While a 80 KB storage budget for the conditional predictor sounds like a lot, and is nearly as much as the 96 KB L1 data cache, it’s not too out of line. From die shots, AMD also appears to allocate substantial storage to its branch predictor. The paper on L-TAGE uses a 64 KB storage budget, and 80 KB is not too much larger than that. Oryon’s uses a smaller prediction budget for indirect branches, but also uses global history and a similar prediction algorithm to select between targets.

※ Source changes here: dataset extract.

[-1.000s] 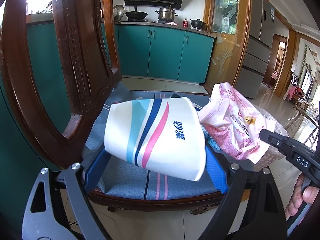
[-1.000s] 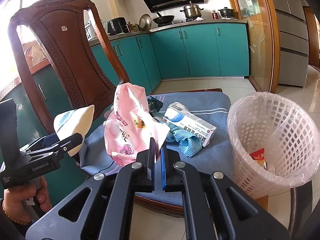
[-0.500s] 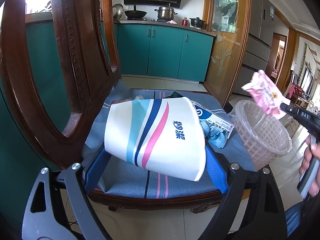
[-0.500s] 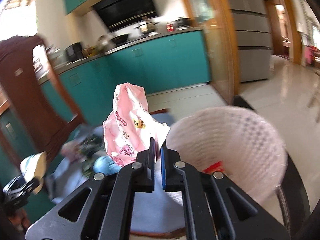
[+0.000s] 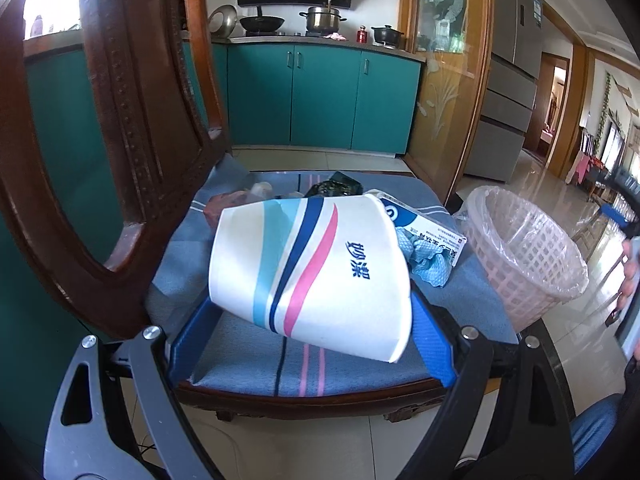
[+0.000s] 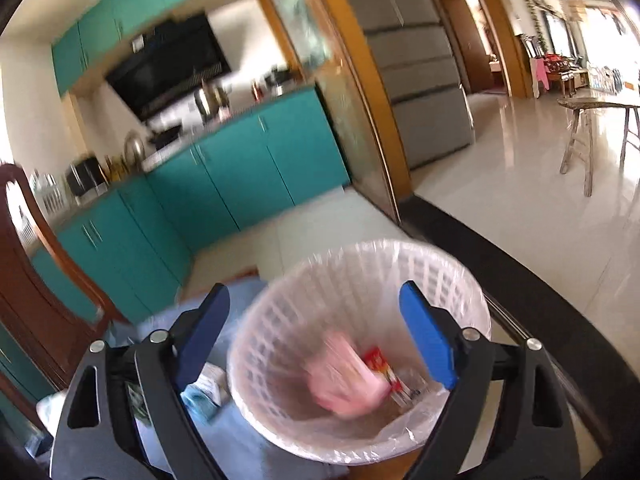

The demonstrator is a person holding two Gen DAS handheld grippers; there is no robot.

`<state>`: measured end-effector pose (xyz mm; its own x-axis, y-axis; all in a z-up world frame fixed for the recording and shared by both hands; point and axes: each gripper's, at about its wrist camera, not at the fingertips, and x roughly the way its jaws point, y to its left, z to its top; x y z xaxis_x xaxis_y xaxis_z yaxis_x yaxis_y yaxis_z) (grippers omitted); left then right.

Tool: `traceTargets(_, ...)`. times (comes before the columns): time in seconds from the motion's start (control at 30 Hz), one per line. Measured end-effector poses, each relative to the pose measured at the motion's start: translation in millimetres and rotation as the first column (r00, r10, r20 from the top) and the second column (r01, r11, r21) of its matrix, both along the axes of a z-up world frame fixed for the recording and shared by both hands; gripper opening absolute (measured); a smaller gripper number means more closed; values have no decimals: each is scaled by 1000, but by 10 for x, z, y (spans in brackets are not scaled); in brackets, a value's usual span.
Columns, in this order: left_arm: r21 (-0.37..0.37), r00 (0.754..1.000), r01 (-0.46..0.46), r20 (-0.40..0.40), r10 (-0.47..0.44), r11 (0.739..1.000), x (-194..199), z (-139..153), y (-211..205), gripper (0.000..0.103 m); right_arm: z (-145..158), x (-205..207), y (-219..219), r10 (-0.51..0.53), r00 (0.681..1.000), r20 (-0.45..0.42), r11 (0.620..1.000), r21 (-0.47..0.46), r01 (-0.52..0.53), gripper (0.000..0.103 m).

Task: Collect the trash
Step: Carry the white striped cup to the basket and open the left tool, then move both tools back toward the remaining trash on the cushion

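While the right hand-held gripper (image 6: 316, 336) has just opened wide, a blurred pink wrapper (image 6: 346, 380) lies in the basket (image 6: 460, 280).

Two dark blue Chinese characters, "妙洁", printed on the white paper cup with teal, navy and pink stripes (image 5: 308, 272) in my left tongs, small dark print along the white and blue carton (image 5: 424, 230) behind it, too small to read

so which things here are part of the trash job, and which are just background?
Job: paper cup in left tongs; pink wrapper in bin; box and blue cloth on chair.
Background: pot, fridge, stool.
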<state>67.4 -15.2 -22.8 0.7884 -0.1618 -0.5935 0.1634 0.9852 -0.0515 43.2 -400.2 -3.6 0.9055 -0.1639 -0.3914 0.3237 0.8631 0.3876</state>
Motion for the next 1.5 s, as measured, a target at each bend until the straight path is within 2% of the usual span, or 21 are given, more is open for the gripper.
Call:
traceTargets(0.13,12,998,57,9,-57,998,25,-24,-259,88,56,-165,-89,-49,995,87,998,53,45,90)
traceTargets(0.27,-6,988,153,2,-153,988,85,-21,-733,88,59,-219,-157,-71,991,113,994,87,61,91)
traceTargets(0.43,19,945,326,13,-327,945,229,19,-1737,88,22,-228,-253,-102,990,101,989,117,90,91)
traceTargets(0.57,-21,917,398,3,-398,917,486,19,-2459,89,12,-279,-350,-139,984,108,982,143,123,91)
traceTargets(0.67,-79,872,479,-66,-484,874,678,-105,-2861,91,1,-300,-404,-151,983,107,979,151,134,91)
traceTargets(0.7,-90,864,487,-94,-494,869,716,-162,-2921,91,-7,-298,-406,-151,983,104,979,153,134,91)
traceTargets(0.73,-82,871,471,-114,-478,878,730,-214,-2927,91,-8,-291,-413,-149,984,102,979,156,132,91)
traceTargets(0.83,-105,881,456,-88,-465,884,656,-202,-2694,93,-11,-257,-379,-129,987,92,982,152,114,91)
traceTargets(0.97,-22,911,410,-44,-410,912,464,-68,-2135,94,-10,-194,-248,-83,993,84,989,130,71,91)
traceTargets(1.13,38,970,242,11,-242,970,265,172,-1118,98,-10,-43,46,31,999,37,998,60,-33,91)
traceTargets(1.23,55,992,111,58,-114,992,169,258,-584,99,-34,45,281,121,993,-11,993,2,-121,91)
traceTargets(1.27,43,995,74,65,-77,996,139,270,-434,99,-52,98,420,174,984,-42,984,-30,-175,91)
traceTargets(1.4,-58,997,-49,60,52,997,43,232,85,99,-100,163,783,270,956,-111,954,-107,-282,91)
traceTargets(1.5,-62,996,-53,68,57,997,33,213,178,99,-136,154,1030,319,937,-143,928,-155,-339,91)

Qualcomm noted that while their 13 cycle mispredict penalty is not industry best, it is balanced for the microarchitecture. For comparison, AMD’s optimization guide for Zen 4 gives a mispredict penalty from 11-18 cycles, though AMD also claims a common case 13 cycle penalty. Oryon can fetch 64 bytes per cycle from the instruction cache. During a subsequent question and answer question, Gerard Williams stated the wider fetch helped the core get its pipeline filled faster after a branch mispredict. Generally a wider fetch stage helps smooth out any “hiccups” the core’s pipeline might encounter.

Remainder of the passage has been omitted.